Girişi çok uzatmayacağım…
Bir önceki yazıda sözünü verdiğimiz “Muhaliflik” kavramını türleriyle birlikte ele almadan önce, yakın dönem gazetecilik tartışmalarında karşımıza çıkan bazı kavramsal karışıklıkları netleştirmek gerekiyor. Özellikle muhaliflik, muterizlik (itiraz edenler) ve muarızlık (düşmanlık yapanlar) kavramları sıklıkla birbirine karıştırılmakta, bu da analitik düşünceyi bulandırmakta maalesef.
Gazeteci Emre Uslu’nun bu konudaki çabaları gerçekten takdire şayan olmakla beraber, sebep-sonuç bağlamında ciddi bir tashihe ihtiyaç duyduğunu düşünüyorum.
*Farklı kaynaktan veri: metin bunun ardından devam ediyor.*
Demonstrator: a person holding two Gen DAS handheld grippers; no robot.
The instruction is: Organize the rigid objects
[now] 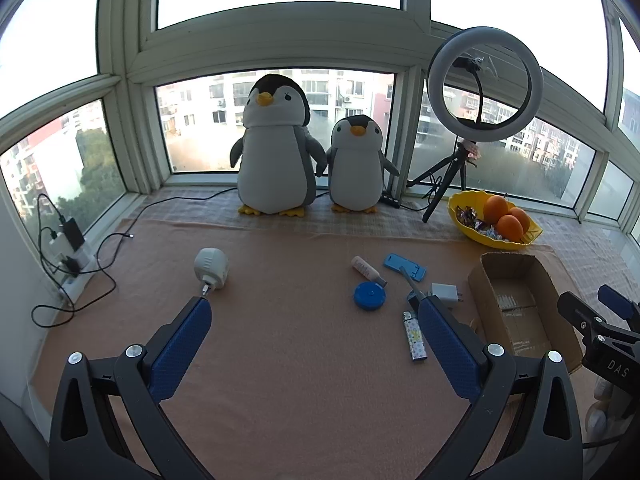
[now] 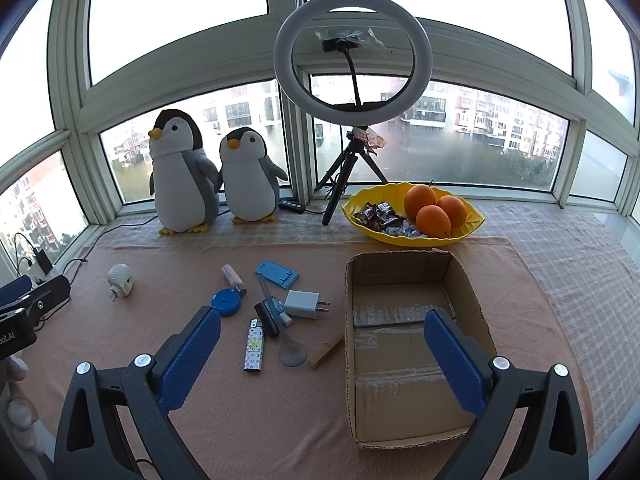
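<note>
Your left gripper (image 1: 314, 316) hangs with its jaws wide apart and empty above the mat, the round plug (image 1: 211, 267) just beyond its left finger; that plug looks light and hard, so take it across the body, clear of the prongs. From the right wrist, your right gripper (image 2: 320, 330) is likewise spread and empty, over the lighter (image 2: 254, 345), charger (image 2: 303, 303) and empty box (image 2: 472, 300); the lighter looks slick, so pinch its flat sides.
</note>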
Uslu, gazeteci Ahmet Dönmez’i tanımlarken “olgu bükücü” kavramını kullanıyor. Normatif düzlemde yanlış olmamakla beraber, bu niteleme kronolojik ve sebep-sonuç ilişkisi bağlamında restorasyon gerektiren bir yaklaşım.
Çünkü Ahmet Dönmez için olgu bükücülük bir sebep değil, bir sonuç olabilir olsa olsa. Meselenin esas kavramı angajmandır. Gazeteciliğin en kadim defolarından biri olan angajman; bir kişiye, olguya, düşünceye ve elbette ideolojiye aşırı bağlılık, mesleği deforme eden zaaf, hatta hastalıklardan biridir.
Ahmet Dönmez, eskilerin “fikri sabit” dediği, modern düşünce terminolojisinde “kesin inançlılık” olarak niteleyebileceğimiz bir defodan mustarip maalesef. Eric Hoffer’ın bu tanımına gelmek için de Daryush Shayegan’ın “Yaralı Bilinç” tezine ihtiyacımız var.
Zira bir bilinç yaralanmadan, kesin inanca savrulmuyor. Kesin inanç ise angajmanı getiriyor. Sonrasında ise ya fikri sabitlik ya da olgu bükücülük devreye giriyor. Bu süreç şöyle işliyor:
Yaralı Bilinç → Kesin İnanç → Angajman → Olgu Bükücülük
Bu noktada İranlı düşünür Daryush Shayegan’ın “Le Regard Mutile” (Yaralı Bilinç, 1989) eseri devreye giriyor. Shayegan, geleneksel toplumların moderniteyle karşılaşmasının sebep olduğu “kültürel-entelektüel şizofreni” durumunu analiz ederken, aynı zamanda bir entelektüelin nasıl “yaralı bilinç”e duçar olduğunu da şahane anlatır.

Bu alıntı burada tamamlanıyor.